ASSIGNMENT: Each entry is to be retyped exactly as it stands.

(Data entries)
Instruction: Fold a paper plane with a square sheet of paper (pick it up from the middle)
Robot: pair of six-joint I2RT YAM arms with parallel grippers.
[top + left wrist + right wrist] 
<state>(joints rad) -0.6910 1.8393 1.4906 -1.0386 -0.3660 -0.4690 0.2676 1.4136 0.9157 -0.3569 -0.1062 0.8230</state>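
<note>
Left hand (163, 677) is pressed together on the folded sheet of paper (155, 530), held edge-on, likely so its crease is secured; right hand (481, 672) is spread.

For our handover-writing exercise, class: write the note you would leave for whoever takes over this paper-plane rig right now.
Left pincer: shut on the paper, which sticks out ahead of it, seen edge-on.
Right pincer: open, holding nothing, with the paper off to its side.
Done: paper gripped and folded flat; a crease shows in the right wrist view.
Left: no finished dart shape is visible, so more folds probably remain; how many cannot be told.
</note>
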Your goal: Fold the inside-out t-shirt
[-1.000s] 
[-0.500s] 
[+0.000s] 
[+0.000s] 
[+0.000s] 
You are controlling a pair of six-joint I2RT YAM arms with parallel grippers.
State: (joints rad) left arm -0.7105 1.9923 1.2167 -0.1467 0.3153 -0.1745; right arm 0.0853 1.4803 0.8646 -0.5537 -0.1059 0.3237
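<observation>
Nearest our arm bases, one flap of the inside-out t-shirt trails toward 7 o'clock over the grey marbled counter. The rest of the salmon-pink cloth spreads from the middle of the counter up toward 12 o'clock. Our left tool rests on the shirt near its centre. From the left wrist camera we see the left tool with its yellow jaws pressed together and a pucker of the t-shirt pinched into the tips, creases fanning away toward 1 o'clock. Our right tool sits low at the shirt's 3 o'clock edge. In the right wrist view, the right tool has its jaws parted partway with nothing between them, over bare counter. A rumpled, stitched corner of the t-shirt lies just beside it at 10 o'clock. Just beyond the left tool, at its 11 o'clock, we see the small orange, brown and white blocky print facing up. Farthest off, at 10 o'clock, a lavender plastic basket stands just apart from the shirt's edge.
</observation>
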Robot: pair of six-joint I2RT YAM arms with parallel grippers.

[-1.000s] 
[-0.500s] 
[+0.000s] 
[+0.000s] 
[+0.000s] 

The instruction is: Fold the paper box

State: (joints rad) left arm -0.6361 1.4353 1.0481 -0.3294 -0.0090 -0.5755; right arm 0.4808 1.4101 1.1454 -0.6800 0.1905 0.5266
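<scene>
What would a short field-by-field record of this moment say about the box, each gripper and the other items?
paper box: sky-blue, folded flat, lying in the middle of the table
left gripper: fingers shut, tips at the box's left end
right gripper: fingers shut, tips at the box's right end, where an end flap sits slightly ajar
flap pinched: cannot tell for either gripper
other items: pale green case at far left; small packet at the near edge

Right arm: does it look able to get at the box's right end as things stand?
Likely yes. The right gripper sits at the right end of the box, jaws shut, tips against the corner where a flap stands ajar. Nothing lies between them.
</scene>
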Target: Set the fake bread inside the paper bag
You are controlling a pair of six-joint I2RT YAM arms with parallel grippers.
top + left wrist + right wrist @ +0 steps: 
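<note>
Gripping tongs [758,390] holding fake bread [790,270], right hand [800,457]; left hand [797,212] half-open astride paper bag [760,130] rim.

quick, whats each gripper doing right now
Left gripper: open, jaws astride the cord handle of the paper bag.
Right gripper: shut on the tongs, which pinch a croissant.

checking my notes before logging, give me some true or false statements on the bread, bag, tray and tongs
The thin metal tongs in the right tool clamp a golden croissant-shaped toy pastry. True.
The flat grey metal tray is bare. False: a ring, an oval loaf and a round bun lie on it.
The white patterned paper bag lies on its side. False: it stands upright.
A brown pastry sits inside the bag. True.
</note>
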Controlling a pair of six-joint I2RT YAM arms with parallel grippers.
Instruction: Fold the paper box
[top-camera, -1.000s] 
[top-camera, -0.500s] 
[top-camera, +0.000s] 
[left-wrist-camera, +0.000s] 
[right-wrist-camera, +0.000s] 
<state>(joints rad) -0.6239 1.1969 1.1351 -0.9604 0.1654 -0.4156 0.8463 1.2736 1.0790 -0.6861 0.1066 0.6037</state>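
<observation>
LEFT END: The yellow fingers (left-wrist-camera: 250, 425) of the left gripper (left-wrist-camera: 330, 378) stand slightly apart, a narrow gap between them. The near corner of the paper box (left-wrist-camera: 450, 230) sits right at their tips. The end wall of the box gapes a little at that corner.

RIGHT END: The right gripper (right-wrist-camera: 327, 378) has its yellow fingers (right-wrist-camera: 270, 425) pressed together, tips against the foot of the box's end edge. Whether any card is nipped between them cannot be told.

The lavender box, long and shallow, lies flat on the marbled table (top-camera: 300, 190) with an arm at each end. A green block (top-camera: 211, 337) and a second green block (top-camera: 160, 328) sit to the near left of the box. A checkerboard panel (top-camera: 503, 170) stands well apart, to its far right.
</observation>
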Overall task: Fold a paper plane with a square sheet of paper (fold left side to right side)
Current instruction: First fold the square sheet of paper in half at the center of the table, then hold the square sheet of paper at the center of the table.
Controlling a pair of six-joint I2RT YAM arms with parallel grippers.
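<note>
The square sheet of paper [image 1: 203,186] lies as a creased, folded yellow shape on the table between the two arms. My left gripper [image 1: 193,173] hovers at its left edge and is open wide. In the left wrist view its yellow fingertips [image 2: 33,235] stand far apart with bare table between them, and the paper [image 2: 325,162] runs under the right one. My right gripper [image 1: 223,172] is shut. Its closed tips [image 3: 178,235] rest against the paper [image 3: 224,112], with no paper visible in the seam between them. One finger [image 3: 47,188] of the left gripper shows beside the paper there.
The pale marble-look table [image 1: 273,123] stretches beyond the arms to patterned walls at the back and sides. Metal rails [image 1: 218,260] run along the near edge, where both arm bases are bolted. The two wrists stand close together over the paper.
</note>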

EXERCISE ANSWER:
Instruction: Fold a paper plane with a square sheet of paper (pick it up from the middle)
Robot: pair of six-joint I2RT YAM arms with parallel grippers.
[top + left wrist + right wrist] 
<state>(joints rad) -0.6910 1.8393 1.4906 -1.0386 -0.3660 -0.4690 0.2676 1.4136 0.9157 -0.3569 -0.1062 0.8230</state>
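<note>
Left hand (163, 677) is pressed together on the folded sheet of paper (155, 530), held edge-on, likely so its crease is secured; right hand (481, 672) is spread.

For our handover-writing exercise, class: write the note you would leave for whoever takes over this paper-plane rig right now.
Left pincer: shut on the paper, which sticks out ahead of it, seen edge-on.
Right pincer: open, holding nothing, with the paper off to its side.
Done: paper gripped and folded flat; a crease shows in the right wrist view.
Left: no finished dart shape is visible, so more folds probably remain; how many cannot be told.
</note>
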Your goal: Fold the inside-out t-shirt
[-1.000s] 
[-0.500s] 
[+0.000s] 
[+0.000s] 
[+0.000s] 
You are controlling a pair of six-joint I2RT YAM arms with parallel grippers.
State: (joints rad) left arm -0.7105 1.9923 1.2167 -0.1467 0.3153 -0.1745; right arm 0.0853 1.4803 0.8646 -0.5537 -0.1059 0.3237
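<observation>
Nearest our arm bases, one flap of the inside-out t-shirt trails toward 7 o'clock over the grey marbled counter. The rest of the salmon-pink cloth spreads from the middle of the counter up toward 12 o'clock. Our left tool rests on the shirt near its centre. From the left wrist camera we see the left tool with its yellow jaws pressed together and a pucker of the t-shirt pinched into the tips, creases fanning away toward 1 o'clock. Our right tool sits low at the shirt's 3 o'clock edge. In the right wrist view, the right tool has its jaws parted partway with nothing between them, over bare counter. A rumpled, stitched corner of the t-shirt lies just beside it at 10 o'clock. Just beyond the left tool, at its 11 o'clock, we see the small orange, brown and white blocky print facing up. Farthest off, at 10 o'clock, a lavender plastic basket stands just apart from the shirt's edge.
</observation>
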Robot: pair of six-joint I2RT YAM arms with parallel grippers.

[-1.000s] 
[-0.500s] 
[+0.000s] 
[+0.000s] 
[+0.000s] 

The instruction is: Fold the paper box

State: (joints rad) left arm -0.6361 1.4353 1.0481 -0.3294 -0.0090 -0.5755; right arm 0.4808 1.4101 1.1454 -0.6800 0.1905 0.5266
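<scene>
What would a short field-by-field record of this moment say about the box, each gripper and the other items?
paper box: sky-blue, folded flat, lying in the middle of the table
left gripper: fingers shut, tips at the box's left end
right gripper: fingers shut, tips at the box's right end, where an end flap sits slightly ajar
flap pinched: cannot tell for either gripper
other items: pale green case at far left; small packet at the near edge

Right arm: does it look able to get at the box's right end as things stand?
Likely yes. The right gripper sits at the right end of the box, jaws shut, tips against the corner where a flap stands ajar. Nothing lies between them.
</scene>
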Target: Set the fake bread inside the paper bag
You are controlling a pair of six-joint I2RT YAM arms with parallel grippers.
top + left wrist + right wrist @ +0 steps: 
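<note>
Gripping tongs [758,390] holding fake bread [790,270], right hand [800,457]; left hand [797,212] half-open astride paper bag [760,130] rim.

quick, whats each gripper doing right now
Left gripper: open, jaws astride the cord handle of the paper bag.
Right gripper: shut on the tongs, which pinch a croissant.

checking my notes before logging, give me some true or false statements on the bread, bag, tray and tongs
The thin metal tongs in the right tool clamp a golden croissant-shaped toy pastry. True.
The flat grey metal tray is bare. False: a ring, an oval loaf and a round bun lie on it.
The white patterned paper bag lies on its side. False: it stands upright.
A brown pastry sits inside the bag. True.
</note>
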Controlling a pair of six-joint I2RT YAM arms with parallel grippers.
Instruction: Fold the paper box
[top-camera, -1.000s] 
[top-camera, -0.500s] 
[top-camera, +0.000s] 
[left-wrist-camera, +0.000s] 
[right-wrist-camera, +0.000s] 
<state>(joints rad) -0.6239 1.1969 1.1351 -0.9604 0.1654 -0.4156 0.8463 1.2736 1.0790 -0.6861 0.1066 0.6037</state>
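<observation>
LEFT END: The yellow fingers (left-wrist-camera: 250, 425) of the left gripper (left-wrist-camera: 330, 378) stand slightly apart, a narrow gap between them. The near corner of the paper box (left-wrist-camera: 450, 230) sits right at their tips. The end wall of the box gapes a little at that corner.

RIGHT END: The right gripper (right-wrist-camera: 327, 378) has its yellow fingers (right-wrist-camera: 270, 425) pressed together, tips against the foot of the box's end edge. Whether any card is nipped between them cannot be told.

The lavender box, long and shallow, lies flat on the marbled table (top-camera: 300, 190) with an arm at each end. A green block (top-camera: 211, 337) and a second green block (top-camera: 160, 328) sit to the near left of the box. A checkerboard panel (top-camera: 503, 170) stands well apart, to its far right.
</observation>
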Overall task: Fold a paper plane with a square sheet of paper (fold left side to right side)
Current instruction: First fold the square sheet of paper in half at the center of the table, then hold the square sheet of paper at the center of the table.
Controlling a pair of six-joint I2RT YAM arms with parallel grippers.
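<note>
The square sheet of paper [image 1: 203,186] lies as a creased, folded yellow shape on the table between the two arms. My left gripper [image 1: 193,173] hovers at its left edge and is open wide. In the left wrist view its yellow fingertips [image 2: 33,235] stand far apart with bare table between them, and the paper [image 2: 325,162] runs under the right one. My right gripper [image 1: 223,172] is shut. Its closed tips [image 3: 178,235] rest against the paper [image 3: 224,112], with no paper visible in the seam between them. One finger [image 3: 47,188] of the left gripper shows beside the paper there.
The pale marble-look table [image 1: 273,123] stretches beyond the arms to patterned walls at the back and sides. Metal rails [image 1: 218,260] run along the near edge, where both arm bases are bolted. The two wrists stand close together over the paper.
</note>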

The response to this exercise has been given in full.